鈴木世介はもともと後ろに立っていたが、彼女が不注意に突っ込んできて、直接ぶつかってきた。
卓田礼奈は顔を上げ、鈴木世介だと気づくと、一瞬その場を離れることを忘れてしまった。
鈴木世介も動かず、ただ静かに彼女を見つめていた。
本来なら、これは何でもないことだった。
しかし、おそらく鈴木世介の視線があまりにも熱かったせいで、不思議と卓田礼奈の顔が赤くなってきた。
鈴木世介は彼女の顔が少しずつ赤くなっていくのを見ていた。

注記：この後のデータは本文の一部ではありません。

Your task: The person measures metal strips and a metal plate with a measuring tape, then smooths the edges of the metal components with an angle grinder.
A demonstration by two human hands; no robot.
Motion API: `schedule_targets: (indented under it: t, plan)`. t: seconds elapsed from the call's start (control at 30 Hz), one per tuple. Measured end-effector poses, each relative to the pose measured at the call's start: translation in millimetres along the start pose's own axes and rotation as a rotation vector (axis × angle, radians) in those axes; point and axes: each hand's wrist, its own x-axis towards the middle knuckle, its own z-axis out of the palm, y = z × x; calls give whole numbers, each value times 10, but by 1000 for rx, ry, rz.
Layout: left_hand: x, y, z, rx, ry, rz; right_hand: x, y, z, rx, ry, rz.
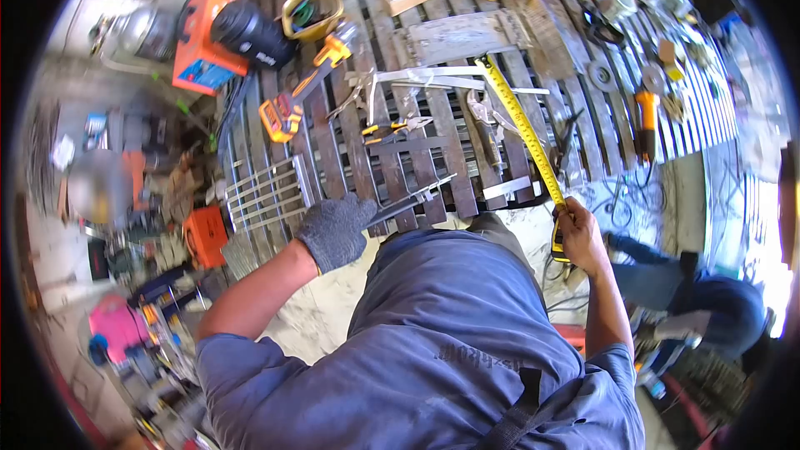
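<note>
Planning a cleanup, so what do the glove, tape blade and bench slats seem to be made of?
Glove: gray knit fabric, by its fuzzy, speckled surface. Tape blade: probably thin coated metal; it's glossy yellow, marked and runs straight. Slats: worn, patchy brown, perhaps rusty metal, possibly wood.

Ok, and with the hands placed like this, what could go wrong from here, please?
The yellow tape measure is pulled out far across the slatted bench; if its far end is not held, it may snap back, and its edge could cut the bare right hand.

The locking pliers lie close beside the blade and might deflect it.

The cord of the orange angle grinder hangs off the bench and could get snagged.
</note>
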Motion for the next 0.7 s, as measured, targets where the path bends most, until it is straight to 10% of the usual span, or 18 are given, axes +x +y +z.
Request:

まるで熟したリンゴのように、思わず一口かじりたくなるような色だった。
鈴木世介は感情を内に秘めるタイプの人間で、もし卓田礼奈が積極的に彼を追いかけてこなかったら。
彼がまだ何も持っていなかった時、たとえ卓田礼奈を好きでも、絶対に認めなかっただろう。
今の彼女の目は、まるで泉で洗われたかのように、特別に輝いていた。
彼は思った、もし彼女の目を手で覆うことができれば、おそらく自分の鼓動がこれほど激しく感じることはないだろうと。

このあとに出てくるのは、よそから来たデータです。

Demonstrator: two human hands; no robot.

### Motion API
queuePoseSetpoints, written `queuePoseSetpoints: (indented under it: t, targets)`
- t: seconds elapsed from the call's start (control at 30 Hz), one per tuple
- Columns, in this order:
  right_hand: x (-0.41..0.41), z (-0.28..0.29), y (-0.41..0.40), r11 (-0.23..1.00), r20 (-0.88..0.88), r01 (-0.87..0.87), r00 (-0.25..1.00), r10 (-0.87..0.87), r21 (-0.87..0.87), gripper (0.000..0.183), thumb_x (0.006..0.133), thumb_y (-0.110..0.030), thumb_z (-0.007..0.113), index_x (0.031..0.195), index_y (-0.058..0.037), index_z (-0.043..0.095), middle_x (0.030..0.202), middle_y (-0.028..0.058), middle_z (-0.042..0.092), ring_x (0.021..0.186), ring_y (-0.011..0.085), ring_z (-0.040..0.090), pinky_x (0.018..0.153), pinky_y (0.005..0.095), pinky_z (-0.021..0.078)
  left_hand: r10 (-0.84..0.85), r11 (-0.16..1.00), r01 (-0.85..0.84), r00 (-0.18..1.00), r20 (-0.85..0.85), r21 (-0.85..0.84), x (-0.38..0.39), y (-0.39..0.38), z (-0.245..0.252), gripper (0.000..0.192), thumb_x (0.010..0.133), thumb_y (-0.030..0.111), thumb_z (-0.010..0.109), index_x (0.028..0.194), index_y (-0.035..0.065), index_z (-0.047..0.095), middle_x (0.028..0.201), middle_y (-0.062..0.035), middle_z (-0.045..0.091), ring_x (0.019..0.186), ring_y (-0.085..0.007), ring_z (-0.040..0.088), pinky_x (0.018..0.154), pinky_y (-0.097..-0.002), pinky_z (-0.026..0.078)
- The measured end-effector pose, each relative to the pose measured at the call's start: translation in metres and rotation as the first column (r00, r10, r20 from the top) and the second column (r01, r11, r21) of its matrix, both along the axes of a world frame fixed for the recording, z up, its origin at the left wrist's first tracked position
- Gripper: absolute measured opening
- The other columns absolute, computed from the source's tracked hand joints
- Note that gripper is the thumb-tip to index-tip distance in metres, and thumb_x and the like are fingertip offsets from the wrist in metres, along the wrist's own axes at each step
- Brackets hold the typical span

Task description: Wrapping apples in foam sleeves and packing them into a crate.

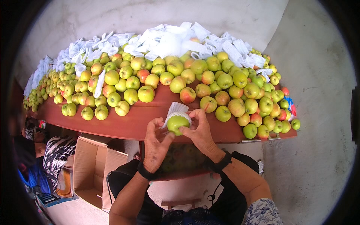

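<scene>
A green apple (177,124) is held between my two hands above the front edge of the reddish-brown table. A white foam net sleeve (177,109) covers its far side, and the loose end stands up beyond it. My left hand (156,140) grips the apple and sleeve from the left, thumb low on the fruit. From the right, my right hand (200,132) presses its thumb on the apple's near side while its fingers hold the sleeve's rim. Both wrists wear black bands.
Yellow-green and reddish apples (174,69) are heaped along the table (160,102). White foam net sleeves (168,39) lie piled behind them. An open cardboard box (90,168) stands at lower left, beside a person in a black-and-white patterned garment (57,154). More apples sit in shade below the table edge.
</scene>
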State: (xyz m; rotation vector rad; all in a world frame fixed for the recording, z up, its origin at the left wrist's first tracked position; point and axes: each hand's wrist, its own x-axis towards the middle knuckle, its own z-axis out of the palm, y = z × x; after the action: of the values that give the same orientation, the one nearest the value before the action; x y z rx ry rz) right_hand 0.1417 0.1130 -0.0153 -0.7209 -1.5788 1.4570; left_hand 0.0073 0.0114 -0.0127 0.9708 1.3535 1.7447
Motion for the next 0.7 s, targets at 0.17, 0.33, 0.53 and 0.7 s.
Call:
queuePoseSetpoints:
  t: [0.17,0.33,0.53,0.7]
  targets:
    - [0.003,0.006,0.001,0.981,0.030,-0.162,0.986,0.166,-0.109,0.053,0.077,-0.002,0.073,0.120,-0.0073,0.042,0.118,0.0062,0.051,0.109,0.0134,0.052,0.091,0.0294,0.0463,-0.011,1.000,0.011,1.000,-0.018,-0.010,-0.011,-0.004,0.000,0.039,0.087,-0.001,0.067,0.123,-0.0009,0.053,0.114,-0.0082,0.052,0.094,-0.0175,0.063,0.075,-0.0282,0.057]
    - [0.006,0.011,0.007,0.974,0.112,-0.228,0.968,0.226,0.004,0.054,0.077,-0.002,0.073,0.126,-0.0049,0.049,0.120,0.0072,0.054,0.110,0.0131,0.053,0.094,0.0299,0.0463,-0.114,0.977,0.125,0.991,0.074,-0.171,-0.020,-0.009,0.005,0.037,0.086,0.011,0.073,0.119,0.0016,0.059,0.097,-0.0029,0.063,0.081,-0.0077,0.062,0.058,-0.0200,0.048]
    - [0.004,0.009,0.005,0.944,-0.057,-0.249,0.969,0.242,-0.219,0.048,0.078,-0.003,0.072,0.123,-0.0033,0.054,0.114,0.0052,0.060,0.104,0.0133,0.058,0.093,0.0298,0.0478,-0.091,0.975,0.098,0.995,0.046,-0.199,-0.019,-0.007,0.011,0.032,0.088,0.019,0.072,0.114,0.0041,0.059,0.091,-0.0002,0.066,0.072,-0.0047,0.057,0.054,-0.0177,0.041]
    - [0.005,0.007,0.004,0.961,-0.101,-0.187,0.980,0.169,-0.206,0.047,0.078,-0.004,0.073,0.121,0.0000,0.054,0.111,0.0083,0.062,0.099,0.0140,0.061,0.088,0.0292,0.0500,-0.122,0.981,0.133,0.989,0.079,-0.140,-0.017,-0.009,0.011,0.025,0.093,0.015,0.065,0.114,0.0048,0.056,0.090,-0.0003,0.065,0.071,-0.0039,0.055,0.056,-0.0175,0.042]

鈴木世介は思わず彼女の腰に手を回し、彼女を壁に押し付け、キスしようとした。
そのとき、ちょうどチビちゃんが上がってきた。
彼女は叔父さんが叔母さんを壁に押し付けているのを見て、「えっ」と声を上げた。「叔父さん、叔母さんに何してるの?」
チビちゃんの声は、まるで晴天の霹靂のようで、鈴木世介と卓田礼奈は驚いて即座に1メートル離れた。

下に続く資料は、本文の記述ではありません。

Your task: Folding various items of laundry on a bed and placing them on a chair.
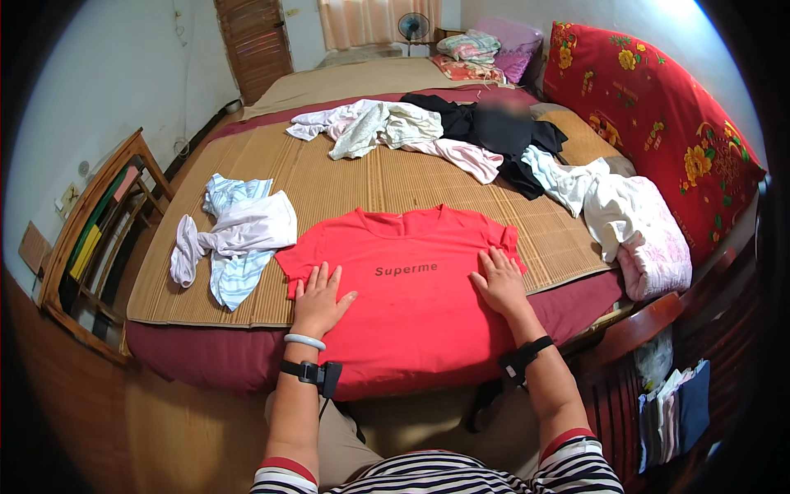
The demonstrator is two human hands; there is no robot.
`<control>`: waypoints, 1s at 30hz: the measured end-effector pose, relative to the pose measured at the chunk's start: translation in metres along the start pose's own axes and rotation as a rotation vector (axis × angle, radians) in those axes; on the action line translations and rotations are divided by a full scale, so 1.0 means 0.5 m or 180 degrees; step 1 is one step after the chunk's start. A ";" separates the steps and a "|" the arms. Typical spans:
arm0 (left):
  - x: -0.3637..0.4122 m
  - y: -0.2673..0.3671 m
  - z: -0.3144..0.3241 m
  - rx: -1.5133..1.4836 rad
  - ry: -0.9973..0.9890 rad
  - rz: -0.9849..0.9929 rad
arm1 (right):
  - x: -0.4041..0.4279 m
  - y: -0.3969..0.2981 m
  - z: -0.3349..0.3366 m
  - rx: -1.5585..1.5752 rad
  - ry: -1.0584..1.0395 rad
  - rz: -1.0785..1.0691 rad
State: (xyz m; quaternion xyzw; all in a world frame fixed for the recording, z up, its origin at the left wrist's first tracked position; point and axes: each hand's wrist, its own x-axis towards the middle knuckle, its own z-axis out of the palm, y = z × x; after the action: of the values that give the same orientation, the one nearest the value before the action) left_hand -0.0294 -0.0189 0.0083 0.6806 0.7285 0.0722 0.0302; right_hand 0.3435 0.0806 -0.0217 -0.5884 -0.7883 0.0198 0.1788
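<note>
A red short-sleeved T-shirt [401, 315] lies spread flat, printed side up, at the near edge of the bed. Its neckline points away from me, and its hem hangs over the mattress edge. My left hand [319, 301] rests palm down on the shirt's left side, just below that sleeve, fingers apart. On the other side, my right hand [500, 281] presses flat beside the right sleeve, also with fingers spread. Neither hand grips the fabric. Most of the shirt lies over a bamboo mat [247, 148].
Crumpled white and blue-striped garments [247, 234] lie left of the shirt. Further back are pale clothes [382, 126] and black clothes [506, 133]. White clothing [617, 204] sits at right by a pink quilt [657, 268]. Folded clothes [676, 414] stand on a dark wooden bench [608, 395].
</note>
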 end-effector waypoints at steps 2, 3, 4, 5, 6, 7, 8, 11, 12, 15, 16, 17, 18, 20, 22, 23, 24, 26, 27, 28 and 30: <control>0.001 -0.002 -0.002 0.0011 0.0014 -0.0116 | 0.002 0.013 0.003 -0.0044 0.0021 0.0021; 0.000 -0.003 -0.004 0.0004 0.0006 -0.0158 | 0.003 0.012 0.003 -0.0072 0.0032 0.0044; -0.001 -0.003 -0.006 -0.0003 -0.0003 -0.0198 | 0.003 0.010 0.003 -0.0071 0.0037 0.0039; -0.003 -0.003 -0.007 -0.0009 -0.0012 -0.0236 | 0.002 0.008 0.004 -0.0079 0.0091 0.0021; -0.002 0.002 -0.009 -0.0012 -0.0011 -0.0229 | 0.002 0.002 0.001 -0.0094 0.0142 0.0010; -0.002 0.010 -0.009 0.0050 0.0000 -0.0251 | 0.002 -0.002 -0.003 -0.0098 0.0145 0.0017; -0.002 0.019 -0.010 0.0113 0.0012 -0.0272 | 0.001 -0.006 -0.007 -0.0102 0.0147 0.0024; -0.001 0.045 -0.011 0.0042 0.0167 -0.0072 | -0.005 -0.047 -0.019 0.0080 0.0245 -0.0191; -0.002 0.058 -0.009 0.0071 0.0270 0.0078 | -0.009 -0.067 -0.021 0.0256 0.0336 -0.0404; -0.006 0.098 0.004 -0.0154 0.0421 0.0646 | -0.030 -0.153 -0.022 0.0461 0.0106 -0.1067; -0.010 0.118 0.004 -0.0191 0.0395 0.0833 | -0.040 -0.175 -0.025 0.0559 -0.0011 -0.1336; -0.011 0.129 0.011 -0.0192 0.0380 0.0840 | -0.047 -0.190 -0.024 0.0659 -0.0130 -0.1605; -0.013 0.139 0.015 -0.0181 0.0265 0.1029 | -0.047 -0.194 -0.014 0.0547 -0.0396 -0.1708; -0.017 0.146 0.019 0.0037 0.0168 0.1249 | -0.044 -0.188 -0.006 0.0460 -0.0369 -0.1659; -0.010 0.141 0.021 0.0009 0.0151 0.1194 | -0.031 -0.171 -0.002 0.0363 -0.0411 -0.1471; -0.007 0.136 0.022 -0.0019 0.0133 0.1134 | -0.023 -0.158 -0.002 0.0364 -0.0409 -0.1475; -0.005 0.128 0.022 -0.0015 0.0134 0.1127 | -0.014 -0.145 -0.001 0.0357 -0.0373 -0.1234; 0.001 0.113 0.021 0.0055 0.0168 0.0873 | 0.003 -0.097 0.012 0.0302 -0.0274 -0.0844; 0.004 0.098 0.023 0.0061 0.0167 0.0876 | 0.009 -0.078 0.011 0.0238 -0.0278 -0.0683; 0.006 0.084 0.023 0.0066 0.0138 0.0661 | 0.014 -0.056 0.011 0.0164 -0.0208 -0.0532; 0.009 0.057 0.016 0.0091 0.0012 0.0254 | 0.016 -0.016 0.009 0.0044 -0.0083 -0.0230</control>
State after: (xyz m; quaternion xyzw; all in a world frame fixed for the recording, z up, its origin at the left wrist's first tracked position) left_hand -0.0004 -0.0123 0.0051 0.7094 0.7017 0.0642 0.0162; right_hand 0.3329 0.0864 -0.0222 -0.5580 -0.8112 0.0265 0.1731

卓田礼奈の顔はさらに赤くなった。彼女が積極的に鈴木世介を追いかけるのは一つのことだが。
でもこれは彼女の初恋で、彼女には恋愛経験がまったくないのだ。
今、チビちゃんにちょうど見られて、彼女は恥ずかしくて死にそうだった。
次の瞬間、卓田礼奈はチビちゃんが見えないふりをして、急いで自分の部屋に入った。
チビちゃんは廊下に立ち、無邪気な顔で鈴木世介を見つめた。「叔父さん、叔母さんの顔どうしたの?すごく赤いよ、熱があるの?」
鈴木世介の顔も赤くなったが、彼の肌は少し日焼けしていた。卓田礼奈のような色白の肌ではないので、顔が赤くなっても、それほど目立たなかった。
彼は軽く咳払いをして、チビちゃんを抱き上げた。「大丈夫だよ、杏子、何か用事があったの?」
鈴木世介はチビちゃんにどう説明していいかわからず、急いで彼女の注意をそらした。